Figure 2.

Rpd3S can contact nucleosomes in a K36me-independent manner. (A–C) The binding of Rpd3S is inversely proportional to the number of histone tails within nucleosomes. (A, B) Gel-mobility shift assays using various forms of WT or tailless nucleosomes. The nomenclature of tail-truncated nucleosomes follows the general rules listed in Figure 1. Tailless (or TL): gH3/gH4/gH2A/gH2B; Tailless+H3: H3/gH4/gH2A/gH2B; Tailless+H4: gH3/H4/gH2A/gH2B; Tailless+H2A: gH3/gH4/H2A/gH2B; Tailless+H2B: gH3/gH4/gH2A/H2B; gH2A/gH2B: H3/H4/gH2A/gH2B; gH3/gH4: gH3/gH4/H2A/H2B; gH3: gH3/H4/H2A/H2B; gH4: H3/gH4/H2A/H2B; gH2A: H3/H4/gH2A/H2B; gH2B: H3/H4/H2A/gH2B. (C) Relative apparent affinities of Rpd3S to each tailless nucleosome.

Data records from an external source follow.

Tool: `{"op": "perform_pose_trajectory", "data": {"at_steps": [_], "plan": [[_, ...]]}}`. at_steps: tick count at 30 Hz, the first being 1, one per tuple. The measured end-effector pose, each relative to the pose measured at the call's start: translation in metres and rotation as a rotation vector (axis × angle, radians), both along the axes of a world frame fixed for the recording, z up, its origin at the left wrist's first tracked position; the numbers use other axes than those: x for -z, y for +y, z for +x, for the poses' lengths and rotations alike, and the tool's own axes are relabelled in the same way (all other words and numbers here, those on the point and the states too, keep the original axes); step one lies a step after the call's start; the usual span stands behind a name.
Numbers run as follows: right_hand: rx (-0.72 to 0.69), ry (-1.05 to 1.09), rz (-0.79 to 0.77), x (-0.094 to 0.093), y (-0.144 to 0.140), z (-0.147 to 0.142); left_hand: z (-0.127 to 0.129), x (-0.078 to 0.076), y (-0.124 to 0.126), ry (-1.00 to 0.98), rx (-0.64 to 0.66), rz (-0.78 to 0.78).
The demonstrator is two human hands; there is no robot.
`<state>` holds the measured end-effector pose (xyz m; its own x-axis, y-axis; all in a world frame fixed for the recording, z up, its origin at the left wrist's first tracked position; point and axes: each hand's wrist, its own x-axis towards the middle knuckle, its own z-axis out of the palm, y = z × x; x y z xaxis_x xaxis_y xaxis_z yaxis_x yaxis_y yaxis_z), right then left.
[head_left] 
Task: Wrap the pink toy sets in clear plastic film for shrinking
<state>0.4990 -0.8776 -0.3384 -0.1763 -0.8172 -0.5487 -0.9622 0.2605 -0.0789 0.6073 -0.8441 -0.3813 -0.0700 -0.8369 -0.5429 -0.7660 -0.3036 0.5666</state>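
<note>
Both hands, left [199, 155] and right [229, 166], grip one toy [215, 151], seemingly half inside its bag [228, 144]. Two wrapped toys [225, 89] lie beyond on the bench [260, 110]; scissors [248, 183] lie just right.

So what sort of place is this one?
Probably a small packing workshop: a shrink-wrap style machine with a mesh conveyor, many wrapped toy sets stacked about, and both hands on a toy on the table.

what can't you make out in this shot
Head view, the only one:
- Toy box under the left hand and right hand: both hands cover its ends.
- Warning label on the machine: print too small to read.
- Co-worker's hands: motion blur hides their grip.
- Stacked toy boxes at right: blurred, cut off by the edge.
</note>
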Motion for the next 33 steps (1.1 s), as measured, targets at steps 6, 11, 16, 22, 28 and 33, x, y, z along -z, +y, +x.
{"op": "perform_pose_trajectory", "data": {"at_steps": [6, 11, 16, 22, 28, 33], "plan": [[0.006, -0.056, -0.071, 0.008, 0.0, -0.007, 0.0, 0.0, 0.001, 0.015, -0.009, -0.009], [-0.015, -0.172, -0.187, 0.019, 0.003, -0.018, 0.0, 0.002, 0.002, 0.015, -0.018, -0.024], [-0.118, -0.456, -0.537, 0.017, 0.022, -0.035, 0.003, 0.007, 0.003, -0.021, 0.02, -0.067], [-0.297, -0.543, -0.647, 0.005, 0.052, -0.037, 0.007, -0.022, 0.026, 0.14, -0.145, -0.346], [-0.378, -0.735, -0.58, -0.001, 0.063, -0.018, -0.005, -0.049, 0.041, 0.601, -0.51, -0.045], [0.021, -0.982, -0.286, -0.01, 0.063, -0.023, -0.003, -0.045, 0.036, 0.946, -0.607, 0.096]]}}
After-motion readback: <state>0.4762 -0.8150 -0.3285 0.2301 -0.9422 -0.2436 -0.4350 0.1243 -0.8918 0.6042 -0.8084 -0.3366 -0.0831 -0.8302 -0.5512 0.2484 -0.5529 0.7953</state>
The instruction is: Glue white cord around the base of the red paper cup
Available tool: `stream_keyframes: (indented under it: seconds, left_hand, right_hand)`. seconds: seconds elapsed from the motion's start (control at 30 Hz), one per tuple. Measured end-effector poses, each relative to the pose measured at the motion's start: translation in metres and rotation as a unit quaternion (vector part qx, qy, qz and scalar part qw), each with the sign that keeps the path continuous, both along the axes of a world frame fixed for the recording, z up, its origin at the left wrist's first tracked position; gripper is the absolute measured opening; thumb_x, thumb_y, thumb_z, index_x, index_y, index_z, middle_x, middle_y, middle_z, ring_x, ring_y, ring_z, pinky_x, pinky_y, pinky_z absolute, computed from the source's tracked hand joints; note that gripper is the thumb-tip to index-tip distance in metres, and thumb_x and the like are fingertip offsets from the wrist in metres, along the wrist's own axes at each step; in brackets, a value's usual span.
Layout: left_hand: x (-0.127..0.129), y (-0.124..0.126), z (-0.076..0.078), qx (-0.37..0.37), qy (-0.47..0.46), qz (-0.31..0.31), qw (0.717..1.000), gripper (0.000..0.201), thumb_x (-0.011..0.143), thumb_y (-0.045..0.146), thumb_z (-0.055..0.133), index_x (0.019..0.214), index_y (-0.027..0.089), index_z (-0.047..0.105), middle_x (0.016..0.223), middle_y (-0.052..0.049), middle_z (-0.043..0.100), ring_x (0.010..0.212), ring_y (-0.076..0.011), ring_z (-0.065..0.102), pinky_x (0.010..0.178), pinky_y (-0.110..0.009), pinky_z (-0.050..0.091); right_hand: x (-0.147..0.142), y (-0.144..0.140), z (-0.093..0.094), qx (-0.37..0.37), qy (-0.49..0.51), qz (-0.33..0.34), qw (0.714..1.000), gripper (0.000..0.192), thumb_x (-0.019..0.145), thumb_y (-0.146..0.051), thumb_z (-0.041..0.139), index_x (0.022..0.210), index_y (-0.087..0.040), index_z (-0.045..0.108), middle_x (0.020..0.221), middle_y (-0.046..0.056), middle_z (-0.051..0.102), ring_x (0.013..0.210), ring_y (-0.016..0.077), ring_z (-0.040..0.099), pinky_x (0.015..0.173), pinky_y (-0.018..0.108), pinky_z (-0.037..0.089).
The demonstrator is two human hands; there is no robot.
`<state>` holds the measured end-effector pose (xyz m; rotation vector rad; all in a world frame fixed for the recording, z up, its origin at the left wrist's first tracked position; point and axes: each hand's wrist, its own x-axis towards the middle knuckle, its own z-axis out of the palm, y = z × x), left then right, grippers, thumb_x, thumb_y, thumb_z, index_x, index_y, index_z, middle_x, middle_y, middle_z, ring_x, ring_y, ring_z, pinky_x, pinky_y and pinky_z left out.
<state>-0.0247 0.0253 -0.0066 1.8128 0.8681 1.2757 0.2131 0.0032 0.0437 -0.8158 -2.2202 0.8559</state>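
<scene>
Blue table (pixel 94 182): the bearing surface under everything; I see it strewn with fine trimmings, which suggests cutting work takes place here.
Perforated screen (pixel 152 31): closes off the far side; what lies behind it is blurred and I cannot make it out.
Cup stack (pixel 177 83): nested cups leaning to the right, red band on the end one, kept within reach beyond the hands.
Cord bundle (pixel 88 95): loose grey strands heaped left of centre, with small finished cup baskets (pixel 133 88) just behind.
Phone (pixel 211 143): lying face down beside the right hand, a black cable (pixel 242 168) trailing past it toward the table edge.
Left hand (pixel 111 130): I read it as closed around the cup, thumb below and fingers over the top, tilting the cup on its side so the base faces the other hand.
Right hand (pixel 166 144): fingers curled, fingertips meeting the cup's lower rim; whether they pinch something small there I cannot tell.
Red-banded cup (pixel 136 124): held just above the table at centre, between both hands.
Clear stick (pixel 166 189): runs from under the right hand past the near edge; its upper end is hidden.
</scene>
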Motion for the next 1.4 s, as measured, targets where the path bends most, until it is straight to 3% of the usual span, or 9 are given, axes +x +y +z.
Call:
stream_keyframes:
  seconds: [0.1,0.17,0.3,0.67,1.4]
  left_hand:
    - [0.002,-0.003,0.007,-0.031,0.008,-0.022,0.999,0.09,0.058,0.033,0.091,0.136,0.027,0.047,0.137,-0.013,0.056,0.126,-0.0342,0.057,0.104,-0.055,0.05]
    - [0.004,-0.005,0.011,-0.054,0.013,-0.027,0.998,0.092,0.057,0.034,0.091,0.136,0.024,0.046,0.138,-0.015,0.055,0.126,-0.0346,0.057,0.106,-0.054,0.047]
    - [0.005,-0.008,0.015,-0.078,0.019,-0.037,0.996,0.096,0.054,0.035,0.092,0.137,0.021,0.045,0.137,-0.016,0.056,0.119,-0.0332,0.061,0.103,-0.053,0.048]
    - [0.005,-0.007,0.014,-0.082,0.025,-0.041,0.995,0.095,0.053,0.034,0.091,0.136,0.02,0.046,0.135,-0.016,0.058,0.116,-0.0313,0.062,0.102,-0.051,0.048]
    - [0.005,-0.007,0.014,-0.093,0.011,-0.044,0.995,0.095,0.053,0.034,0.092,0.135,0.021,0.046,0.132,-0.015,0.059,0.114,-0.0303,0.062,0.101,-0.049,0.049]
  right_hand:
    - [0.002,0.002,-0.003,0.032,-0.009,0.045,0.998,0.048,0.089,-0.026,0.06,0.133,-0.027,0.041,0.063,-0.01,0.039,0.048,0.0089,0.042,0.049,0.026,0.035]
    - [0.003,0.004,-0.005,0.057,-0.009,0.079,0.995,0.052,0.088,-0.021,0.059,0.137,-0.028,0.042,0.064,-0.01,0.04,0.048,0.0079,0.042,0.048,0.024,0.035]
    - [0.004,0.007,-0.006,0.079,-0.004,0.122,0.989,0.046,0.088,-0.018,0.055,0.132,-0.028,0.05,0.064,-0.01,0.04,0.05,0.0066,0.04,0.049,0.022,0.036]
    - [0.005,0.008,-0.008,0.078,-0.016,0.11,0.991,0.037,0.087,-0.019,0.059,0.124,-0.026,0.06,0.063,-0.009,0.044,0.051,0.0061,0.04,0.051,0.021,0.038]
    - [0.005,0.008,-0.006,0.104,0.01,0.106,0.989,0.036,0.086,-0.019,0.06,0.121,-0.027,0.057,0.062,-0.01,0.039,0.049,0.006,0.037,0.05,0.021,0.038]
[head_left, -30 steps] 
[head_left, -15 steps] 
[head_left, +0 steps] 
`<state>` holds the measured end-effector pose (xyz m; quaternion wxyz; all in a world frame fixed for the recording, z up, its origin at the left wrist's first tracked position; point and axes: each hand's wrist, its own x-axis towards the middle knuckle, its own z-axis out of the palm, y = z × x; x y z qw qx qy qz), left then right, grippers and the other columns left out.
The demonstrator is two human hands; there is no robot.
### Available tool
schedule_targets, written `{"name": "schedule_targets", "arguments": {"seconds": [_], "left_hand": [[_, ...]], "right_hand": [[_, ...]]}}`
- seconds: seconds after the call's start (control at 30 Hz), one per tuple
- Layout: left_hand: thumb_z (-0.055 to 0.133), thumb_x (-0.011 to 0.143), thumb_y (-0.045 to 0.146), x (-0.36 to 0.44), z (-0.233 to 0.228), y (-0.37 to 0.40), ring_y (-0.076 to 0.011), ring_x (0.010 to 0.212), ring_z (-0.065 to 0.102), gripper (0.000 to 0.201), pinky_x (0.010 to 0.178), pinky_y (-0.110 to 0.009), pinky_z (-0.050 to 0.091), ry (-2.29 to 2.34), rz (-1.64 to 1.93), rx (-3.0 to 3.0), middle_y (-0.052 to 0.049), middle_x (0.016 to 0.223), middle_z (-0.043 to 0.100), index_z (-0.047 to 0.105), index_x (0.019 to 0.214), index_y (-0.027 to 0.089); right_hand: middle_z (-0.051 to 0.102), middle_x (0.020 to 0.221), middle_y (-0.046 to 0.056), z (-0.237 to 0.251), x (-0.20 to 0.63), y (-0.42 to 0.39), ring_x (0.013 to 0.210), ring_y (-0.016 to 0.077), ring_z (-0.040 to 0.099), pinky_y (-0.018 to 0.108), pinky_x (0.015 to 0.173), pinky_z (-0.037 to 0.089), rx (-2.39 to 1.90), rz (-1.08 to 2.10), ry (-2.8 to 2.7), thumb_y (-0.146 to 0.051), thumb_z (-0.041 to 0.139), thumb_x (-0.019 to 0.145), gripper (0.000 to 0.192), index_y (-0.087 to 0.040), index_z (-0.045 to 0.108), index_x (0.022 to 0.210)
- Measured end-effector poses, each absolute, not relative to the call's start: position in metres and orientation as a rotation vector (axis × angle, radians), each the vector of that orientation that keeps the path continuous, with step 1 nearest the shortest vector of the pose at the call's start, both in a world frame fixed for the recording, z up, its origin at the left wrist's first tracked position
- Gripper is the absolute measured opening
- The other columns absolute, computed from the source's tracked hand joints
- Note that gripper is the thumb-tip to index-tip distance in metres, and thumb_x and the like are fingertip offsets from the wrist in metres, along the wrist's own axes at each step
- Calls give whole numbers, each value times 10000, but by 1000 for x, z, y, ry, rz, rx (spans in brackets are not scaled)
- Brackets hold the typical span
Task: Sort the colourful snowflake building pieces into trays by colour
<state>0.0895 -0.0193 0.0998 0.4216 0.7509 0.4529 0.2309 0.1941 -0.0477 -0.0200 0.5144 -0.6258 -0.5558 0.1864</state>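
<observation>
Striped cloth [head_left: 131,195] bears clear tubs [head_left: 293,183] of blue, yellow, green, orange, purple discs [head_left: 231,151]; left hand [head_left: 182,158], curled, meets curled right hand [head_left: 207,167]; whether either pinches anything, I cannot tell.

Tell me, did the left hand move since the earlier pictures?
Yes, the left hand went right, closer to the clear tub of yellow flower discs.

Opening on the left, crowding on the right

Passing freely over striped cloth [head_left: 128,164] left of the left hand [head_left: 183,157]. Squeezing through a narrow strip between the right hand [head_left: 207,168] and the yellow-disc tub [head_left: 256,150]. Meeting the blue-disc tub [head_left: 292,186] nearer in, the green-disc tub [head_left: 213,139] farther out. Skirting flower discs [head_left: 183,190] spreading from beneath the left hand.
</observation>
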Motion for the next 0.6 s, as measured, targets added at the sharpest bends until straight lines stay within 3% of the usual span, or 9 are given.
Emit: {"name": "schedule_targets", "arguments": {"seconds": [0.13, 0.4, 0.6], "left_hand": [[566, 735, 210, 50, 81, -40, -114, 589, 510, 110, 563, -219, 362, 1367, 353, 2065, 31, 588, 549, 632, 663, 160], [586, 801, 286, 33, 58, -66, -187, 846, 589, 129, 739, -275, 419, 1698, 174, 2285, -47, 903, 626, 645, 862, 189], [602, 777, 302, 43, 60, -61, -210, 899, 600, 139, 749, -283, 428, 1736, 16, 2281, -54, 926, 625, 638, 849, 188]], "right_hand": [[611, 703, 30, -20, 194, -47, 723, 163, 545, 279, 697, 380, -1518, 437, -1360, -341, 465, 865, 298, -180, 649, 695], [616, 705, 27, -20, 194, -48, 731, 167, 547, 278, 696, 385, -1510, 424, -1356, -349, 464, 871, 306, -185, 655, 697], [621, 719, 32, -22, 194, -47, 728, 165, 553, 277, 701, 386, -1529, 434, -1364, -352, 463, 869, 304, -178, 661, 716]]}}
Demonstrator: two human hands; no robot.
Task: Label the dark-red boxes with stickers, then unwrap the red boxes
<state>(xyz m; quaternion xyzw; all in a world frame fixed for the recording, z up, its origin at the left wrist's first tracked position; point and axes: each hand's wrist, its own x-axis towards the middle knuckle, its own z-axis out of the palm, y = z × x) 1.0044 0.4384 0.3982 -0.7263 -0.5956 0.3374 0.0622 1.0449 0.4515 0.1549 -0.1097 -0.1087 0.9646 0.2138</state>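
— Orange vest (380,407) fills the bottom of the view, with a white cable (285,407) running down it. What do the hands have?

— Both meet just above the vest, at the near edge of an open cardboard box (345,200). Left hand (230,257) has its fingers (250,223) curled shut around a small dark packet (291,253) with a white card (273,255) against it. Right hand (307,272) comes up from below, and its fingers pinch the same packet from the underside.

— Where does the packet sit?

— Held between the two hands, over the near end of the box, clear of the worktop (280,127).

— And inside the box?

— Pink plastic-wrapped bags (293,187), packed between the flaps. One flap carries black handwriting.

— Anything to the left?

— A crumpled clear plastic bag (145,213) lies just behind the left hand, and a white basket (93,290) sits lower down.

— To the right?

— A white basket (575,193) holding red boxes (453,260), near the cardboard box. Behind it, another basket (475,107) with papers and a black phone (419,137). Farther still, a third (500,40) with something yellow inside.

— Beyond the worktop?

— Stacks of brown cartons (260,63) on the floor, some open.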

The intensity of gel-shift bands from each nucleosome were quantified using the USI imaging processing software. The ratio between mutant and WT nucleosomes (on the same gel) was defined as relative apparent affinity. (D) The binding of Rpd3S to tailless nucleosome requires PHD_Rco1 and CHD_Eaf3. (E, F) Preferential binding to tailless nucleosomes is common among chromatin-associated factors. Two chromatin remodelers (Chd1-TAP (E) and RSC (F)) were tested for their ability to bind to tailless nucleosomes. Both complexes showed increased affinity to tailless nucleosomes, although neither could distinguish between H3K36 methylated and unmodified nucleosomes.